In the aftermath of a colossal Ponzi scheme conducted by Bernard Madoff over a period of years, Irving H. Picard has been appointed, pursuant to the Securities Investor Protection Act, 15 U.S.C. § 78aaa et seq. (“SIPA”), as Trustee for the liquidation of Bernard L. Madoff Investment Securities LLC, id. § 78eee(b)(3). Pursuant to SIPA, Mr. Pi-card has the general powers of a bankruptcy trustee, as well as additional duties, specified by the Act, related to recovering and distributing customer property. Id. § 78fff-l. Essentially, Mr. Picard has been charged with sorting out decades of fraud. The question presented by this appeal is whether the method Mr. Picard selected for carrying out his responsibilities under SIPA is legally sound under the language of the statute. We hold that it is. Accordingly, we affirm the order of the United States Bankruptcy Court for the Southern District of New York (Lif-land, J.).

BACKGROUND

The facts surrounding Bernard Madoff s multibillion dollar Ponzi scheme are widely known and were recounted in detail by the bankruptcy court. In re Bernard L. Madoff Inv. Sec. LLC, 424 B.R. 122, 125-32 (Bankr.S.D.N.Y.2010); see also, e.g., In re Beacon Assocs. Litig., 745 F.Supp.2d 386, 393-94 (S.D.N.Y.2010); Anwar v.
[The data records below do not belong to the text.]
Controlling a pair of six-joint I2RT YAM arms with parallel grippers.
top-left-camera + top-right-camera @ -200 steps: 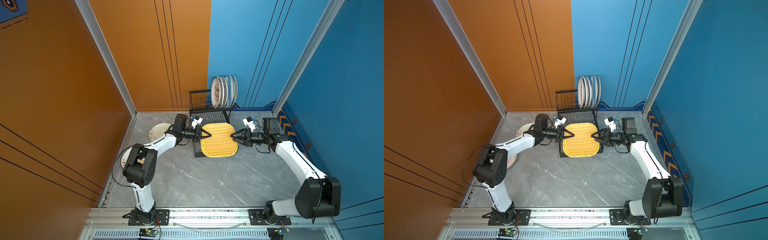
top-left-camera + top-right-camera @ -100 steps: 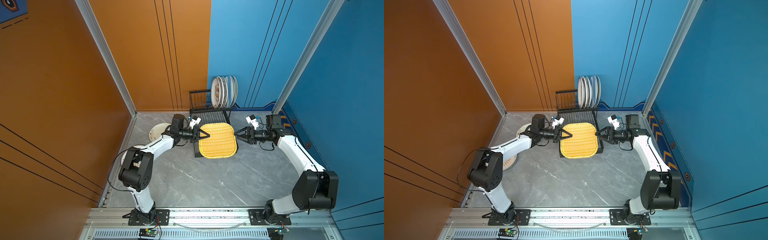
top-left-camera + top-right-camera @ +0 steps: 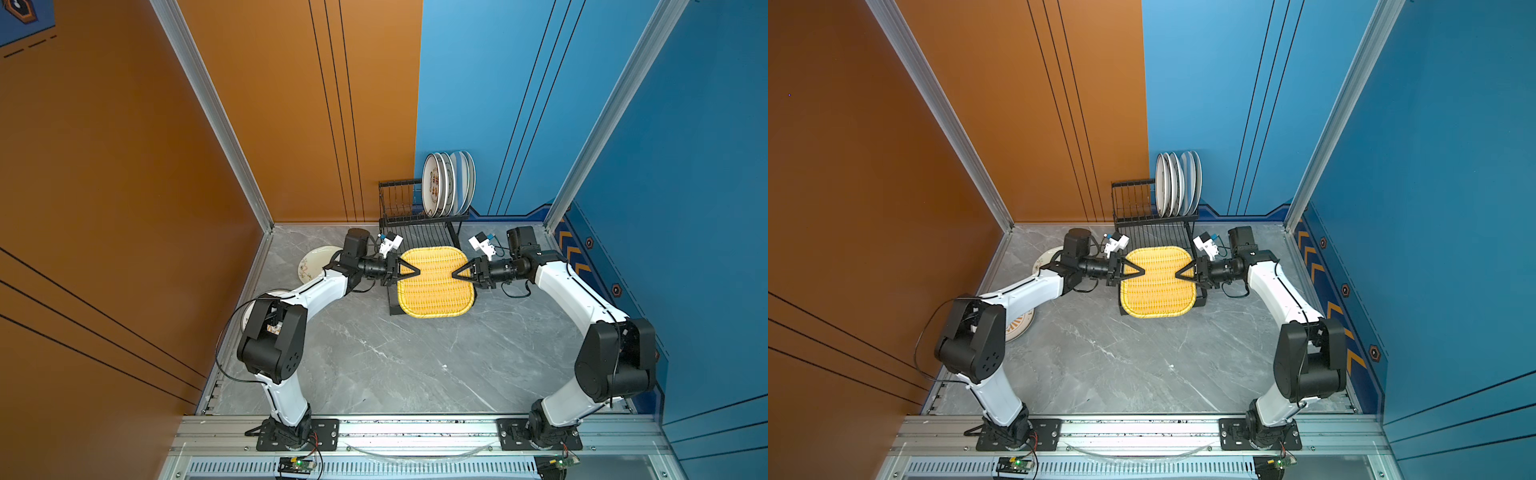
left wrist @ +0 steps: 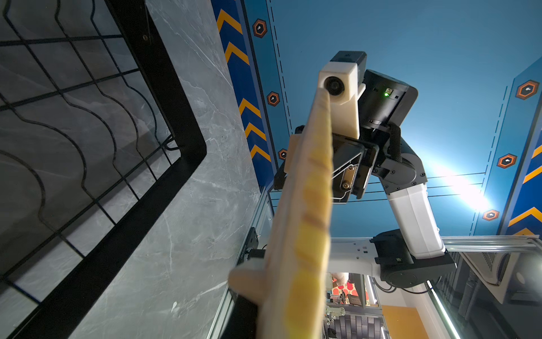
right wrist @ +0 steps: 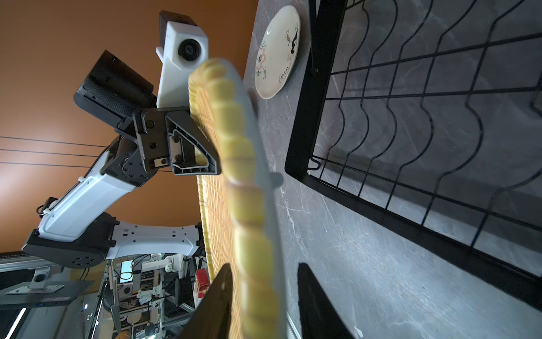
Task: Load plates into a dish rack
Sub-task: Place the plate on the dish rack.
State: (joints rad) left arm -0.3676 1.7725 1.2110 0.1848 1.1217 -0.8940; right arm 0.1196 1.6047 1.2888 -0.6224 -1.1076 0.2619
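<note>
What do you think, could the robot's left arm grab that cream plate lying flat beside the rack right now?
Probably not yet. The left gripper is shut on the yellow woven tray, so it is busy. The cream plate lies uncovered beside that arm, likely reachable once the tray is released.

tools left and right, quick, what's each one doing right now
Left tool: closed on the rim of the yellow tray.
Right tool: open around the tray's opposite rim, not clamped yet.
</note>
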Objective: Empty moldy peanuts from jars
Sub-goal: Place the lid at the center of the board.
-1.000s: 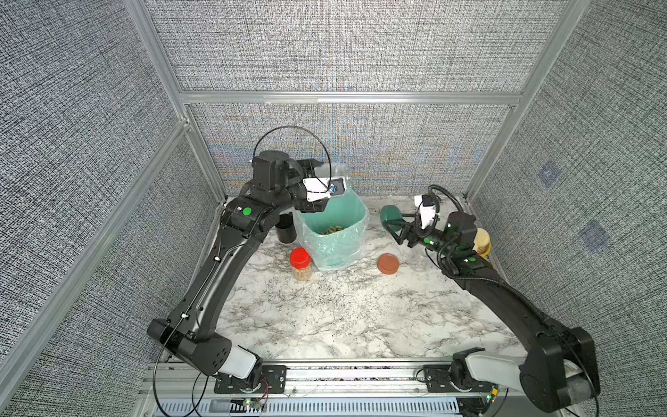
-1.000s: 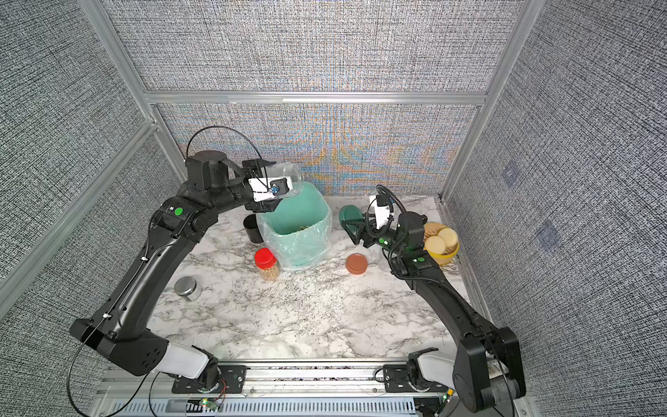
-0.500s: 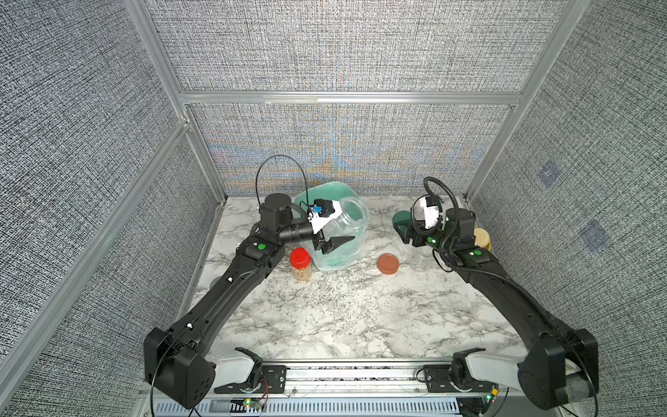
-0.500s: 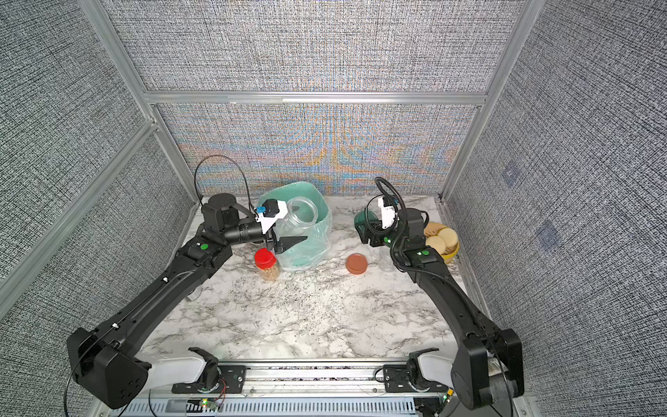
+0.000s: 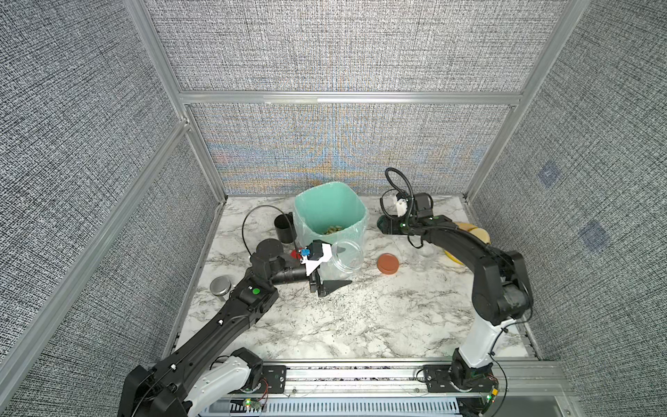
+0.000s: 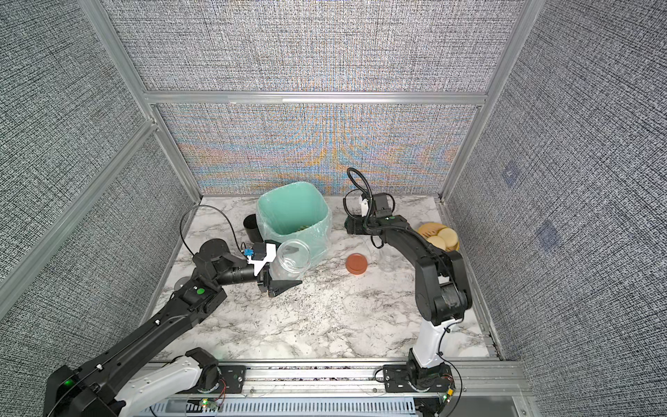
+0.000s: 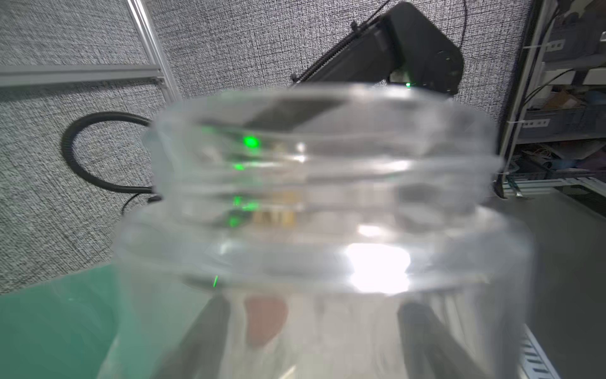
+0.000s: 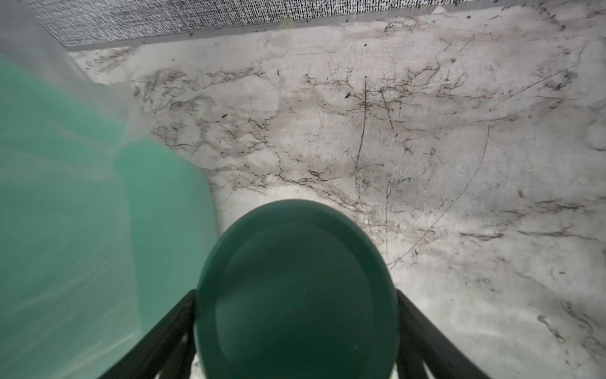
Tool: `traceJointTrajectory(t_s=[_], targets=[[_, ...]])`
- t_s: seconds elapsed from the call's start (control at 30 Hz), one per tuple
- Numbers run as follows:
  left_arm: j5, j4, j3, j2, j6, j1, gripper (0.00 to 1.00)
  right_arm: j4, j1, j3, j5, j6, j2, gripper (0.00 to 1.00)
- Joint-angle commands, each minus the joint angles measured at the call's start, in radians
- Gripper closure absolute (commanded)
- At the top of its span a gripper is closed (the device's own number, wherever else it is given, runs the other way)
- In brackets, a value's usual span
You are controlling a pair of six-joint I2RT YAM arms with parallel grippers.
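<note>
My left gripper [image 5: 326, 269] is shut on an empty, lidless clear jar [image 5: 346, 254] that lies on its side low in front of the green bin [image 5: 357, 213]. In the left wrist view the jar [image 7: 328, 197] fills the picture and the fingers [image 7: 210, 328] show blurred through it. Moldy peanuts [image 5: 334, 228] lie at the bottom of the bin. My right gripper [image 5: 386, 224] is shut on a dark green lid [image 8: 295, 288], low over the table right of the bin. A second lidless clear jar [image 5: 426, 252] stands under the right arm. A red-lidded jar [image 5: 294, 253] is mostly hidden behind my left wrist.
A terracotta lid [image 5: 388, 263] lies on the marble table [image 5: 361, 317] between the arms. A black mug [image 5: 284, 227] stands left of the bin, a steel tin [image 5: 221, 286] by the left wall, and a bowl of pale yellow discs [image 5: 469, 231] at the right wall.
My left arm came down from above the bin to table height in front of it, still holding the jar. My right gripper sank lower with the green lid.
</note>
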Motion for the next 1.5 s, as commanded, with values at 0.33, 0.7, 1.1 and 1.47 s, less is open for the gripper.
traceJointTrajectory(t_s=[0.33, 0.7, 1.1, 1.47], targets=[[-0.048, 0.116, -0.123, -0.059, -0.075, -0.024, 1.0, -0.08, 0.031, 0.017, 0.132, 0.009, 0.121, 0.26], [-0.056, 0.19, -0.174, -0.023, -0.095, -0.038, 1.0, -0.077, 0.035, 0.051, 0.159, 0.012, 0.139, 0.02], [-0.012, 0.216, -0.152, 0.127, -0.013, -0.05, 1.0, 0.021, 0.033, -0.081, 0.027, -0.122, -0.253, 0.04], [0.062, 0.203, -0.034, 0.321, 0.121, -0.071, 1.0, -0.223, 0.035, -0.177, -0.5, -0.323, -0.57, 0.17]])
Fairfield Greenwich Ltd., 728 F.Supp.2d 372, 387, 389-90 (S.D.N.Y.2010); In re Tremont Sec. Law, State Law & Ins. Li-tig., 703 F.Supp.2d 362, 367-68 (S.D.N.Y. 2010). For our purposes, a few facts suffice. When customers invested with Bernard L. Madoff Investment Securities LLC (“BLMIS”), they relinquished all investment authority to Madoff. Madoff collected funds from investors, claiming to invest those funds pursuant to what he styled as a “split-strike conversion strategy” for producing consistently high rates of return on investments. 1 J.A. Vol. II at 292. The split-strike conversion’ strategy supposedly involved buying a basket of stocks listed on the Standard & Poor’s 100 Index and hedging through the use of options. However, Madoff never invested those customer funds. Instead, Madoff generated fictitious paper account statements and trading records in order to conceal the fact that he engaged in no trading activity whatsoever. Even though a customer’s monthly account statement listed securities transactions purportedly *232 executed during the reporting period and purported individual holdings in various Standard & Poor’s 100 Index stocks as of the end of the reporting period, the statement did not reflect any actual trading or holdings of securities by Madoff on behalf of the customer. “In fact, the Trustee’s investigation revealed many occurrences where purported trades were outside the exchange’s price range for the trade date.” In re Bernard L. Madoff, 424 B.R. at 130. Other now revealed irregularities make it clear that “Madoff never executed his split-strike investment and hedging strategies, and could not possibly have done so.” Id. To point out just two examples, “an unrealistic number of option trades would have been necessary to implement the ... [sjtrategy” and “one of the money market funds in which customer resources were allegedly invested through BLMIS ... has acknowledged that it did not even offer investment opportunities in any such money market fund from 2005 forward.” Id.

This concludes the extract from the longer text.